Reuters has a policy of taking a "value-neutral approach," which extends to not using the word terrorist in its stories. The practice attracted criticism following the September 11 attacks. Reuters' editorial policy states: "Reuters may refer without attribution to terrorism and counterterrorism in general, but do not refer to specific events as terrorism. Nor does Reuters use the word terrorist without attribution to qualify specific individuals, groups or events." In 2004, Reuters asked CanWest Global Communications, a Canadian newspaper chain, to remove Reuters' bylines, as the chain had edited Reuters articles to insert the word terrorist. A spokesman for Reuters stated: "My goal is to protect my reporters and protect our editorial integrity."

===Climate change reporting===
In July 2013, David Fogarty, former Reuters climate change correspondent in Asia, resigned after a career of almost 20 years with the company and wrote that "progressively, getting any climate change-themed story published got harder" after comments from then-deputy editor-in-chief Paul Ingrassia that he was a "climate change sceptic." In his comments, Fogarty stated:

By mid-October, I was informed that climate change just wasn't a big story for the present, but that it would be if there was a significant shift in global policy, such as the US introducing an emissions cap-and-trade system. Very soon after that conversation I was told my climate change role was abolished.

Ingrassia, formerly Reuters' managing editor, previously worked for The Wall Street Journal and Dow Jones for 31 years. Reuters responded to Fogarty's piece by stating: "Reuters has a number of staff dedicated to covering this story, including a team of specialist reporters at Point Carbon and a columnist. There has been no change in our editorial policy."

Subsequently, climate blogger Joe Romm of ThinkProgress cited a Reuters article on climate as having a "false balance" and quoted Stefan Rahmstorf, co-chair of Earth System Analysis at the Potsdam Institute, saying "[s]imply, a lot of unrelated climate sceptics nonsense has been added to this Reuters piece. In the words of the late Steve Schneider, this is like adding some nonsense from the Flat Earth Society to a report about the latest generation of telecommunication satellites. It is absurd." Romm suggests: "The fact that the blather was all inserted without attribution suggests it was added at the insistence of an editor."

===Photograph controversies===
According to Ynetnews, Reuters was accused of bias against Israel in its coverage of the 2006 Israel–Lebanon conflict after the wire service used two doctored photos by a Lebanese freelance photographer, Adnan Hajj. In August 2006, Reuters announced it had severed all ties with Hajj and said his photographs would be removed from its database.

In 2010, Reuters was criticised again by Haaretz for "anti-Israeli" bias when it cropped the edges of photos, removing commandos' knives held by activists and a naval commando's blood from photographs taken aboard the Mavi Marmara during the 2010 Gaza flotilla, a raid that left nine Turkish activists dead.
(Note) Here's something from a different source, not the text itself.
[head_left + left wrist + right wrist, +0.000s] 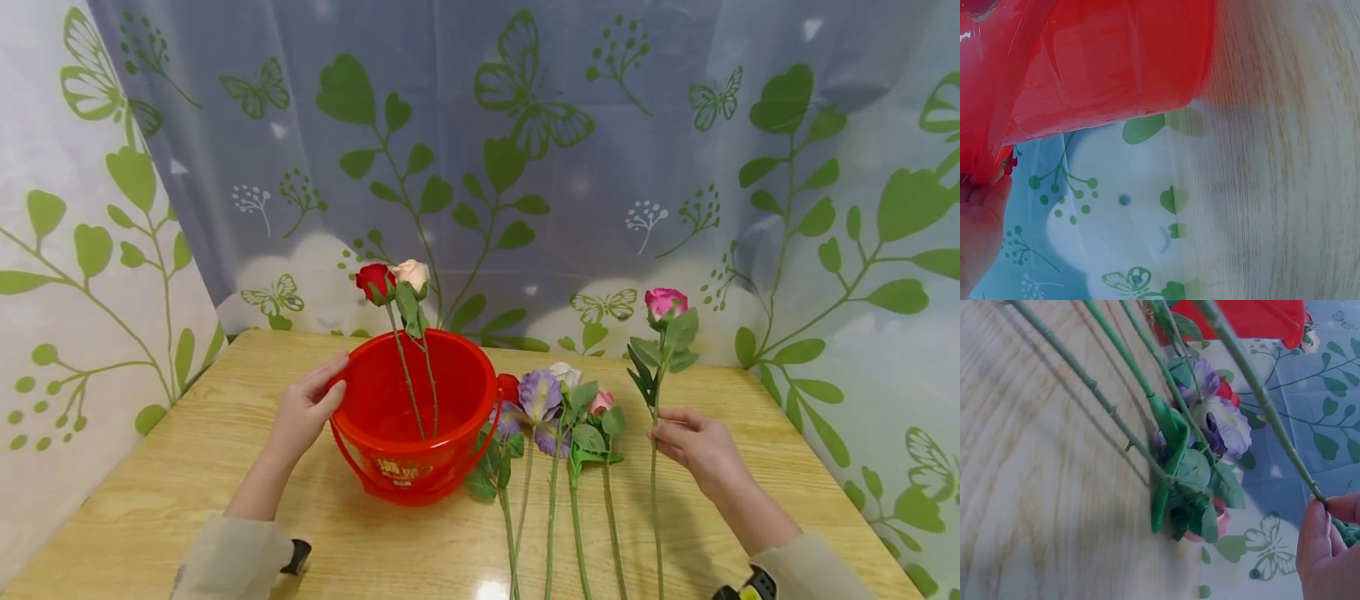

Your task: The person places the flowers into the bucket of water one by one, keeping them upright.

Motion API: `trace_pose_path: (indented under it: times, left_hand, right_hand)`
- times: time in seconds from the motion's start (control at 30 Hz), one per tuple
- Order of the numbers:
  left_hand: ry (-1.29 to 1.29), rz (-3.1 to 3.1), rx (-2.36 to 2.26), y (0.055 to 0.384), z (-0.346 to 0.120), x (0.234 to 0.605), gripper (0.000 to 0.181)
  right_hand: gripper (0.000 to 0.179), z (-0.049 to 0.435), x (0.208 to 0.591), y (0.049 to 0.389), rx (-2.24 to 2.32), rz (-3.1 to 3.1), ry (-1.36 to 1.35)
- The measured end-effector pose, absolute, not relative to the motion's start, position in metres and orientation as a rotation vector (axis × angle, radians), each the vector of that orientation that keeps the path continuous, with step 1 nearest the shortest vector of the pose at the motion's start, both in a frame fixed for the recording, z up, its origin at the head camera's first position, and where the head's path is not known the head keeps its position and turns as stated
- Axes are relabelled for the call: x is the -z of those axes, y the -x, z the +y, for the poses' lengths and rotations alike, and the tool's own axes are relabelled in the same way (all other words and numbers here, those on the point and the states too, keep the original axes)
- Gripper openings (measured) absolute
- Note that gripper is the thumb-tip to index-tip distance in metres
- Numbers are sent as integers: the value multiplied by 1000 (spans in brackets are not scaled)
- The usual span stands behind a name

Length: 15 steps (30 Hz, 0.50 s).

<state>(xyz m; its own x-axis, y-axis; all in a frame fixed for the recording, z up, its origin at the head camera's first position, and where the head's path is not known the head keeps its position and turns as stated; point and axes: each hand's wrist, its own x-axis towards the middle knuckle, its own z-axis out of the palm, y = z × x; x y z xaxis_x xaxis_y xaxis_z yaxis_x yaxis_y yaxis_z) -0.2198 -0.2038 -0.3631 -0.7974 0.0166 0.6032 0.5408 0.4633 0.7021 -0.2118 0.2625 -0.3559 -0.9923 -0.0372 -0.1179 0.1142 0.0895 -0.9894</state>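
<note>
The left hand (307,408) grips the rim of a red plastic bucket (405,462) at its left side, thumb and fingers at the edge. Two artificial roses stand in the bucket, a red rose (375,283) and a cream rose (411,275), leaning on the far rim side. The right hand (701,450) pinches the stem of a deep pink rose (666,303) between thumb and fingers, bloom upward. In the right wrist view, that green stem (1260,394) slants across to the fingertips.
Between bucket and right hand, several artificial flowers lie on the wooden table (187,467): a purple iris (540,396), a white bloom (566,374), a light pink rose (601,402) and a red bloom (507,388). A leaf-printed curtain (600,175) hangs behind.
</note>
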Motion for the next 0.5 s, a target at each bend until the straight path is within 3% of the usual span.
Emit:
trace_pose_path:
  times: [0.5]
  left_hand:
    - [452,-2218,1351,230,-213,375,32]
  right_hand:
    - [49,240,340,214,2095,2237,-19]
It has been alleged that in two separate photographs, knives held by the activists were cropped out of the versions of the pictures published by Reuters. Reuters said it is standard operating procedure to crop photos at the margins, and replaced the cropped images with the original ones after it was brought to the agency's attention.

=== Indian man falsely accused of cybercrime ===
On 9 June 2020, three Reuters journalists (Jack Stubbs, Raphael Satter and Christopher Bing) incorrectly used the image of an Indian herbal medicine entrepreneur in an exclusive story titled "Obscure Indian cyber firm spied on politicians, investors worldwide." Indian local media picked up the report, and the man whose image was wrongly used was invited and interrogated for nine hours by Indian police. Reuters admitted to the error, with Satter claiming that it had mistaken the man for the suspected hacker Sumit Gupta because both men share the same business address. A check by local media, however, showed that both men were in different buildings. As the report of the inaccurate reporting trickled out to the public, Reuters' senior director of communication Heather Carpenter contacted at least one media outlet to ask them to take down their post.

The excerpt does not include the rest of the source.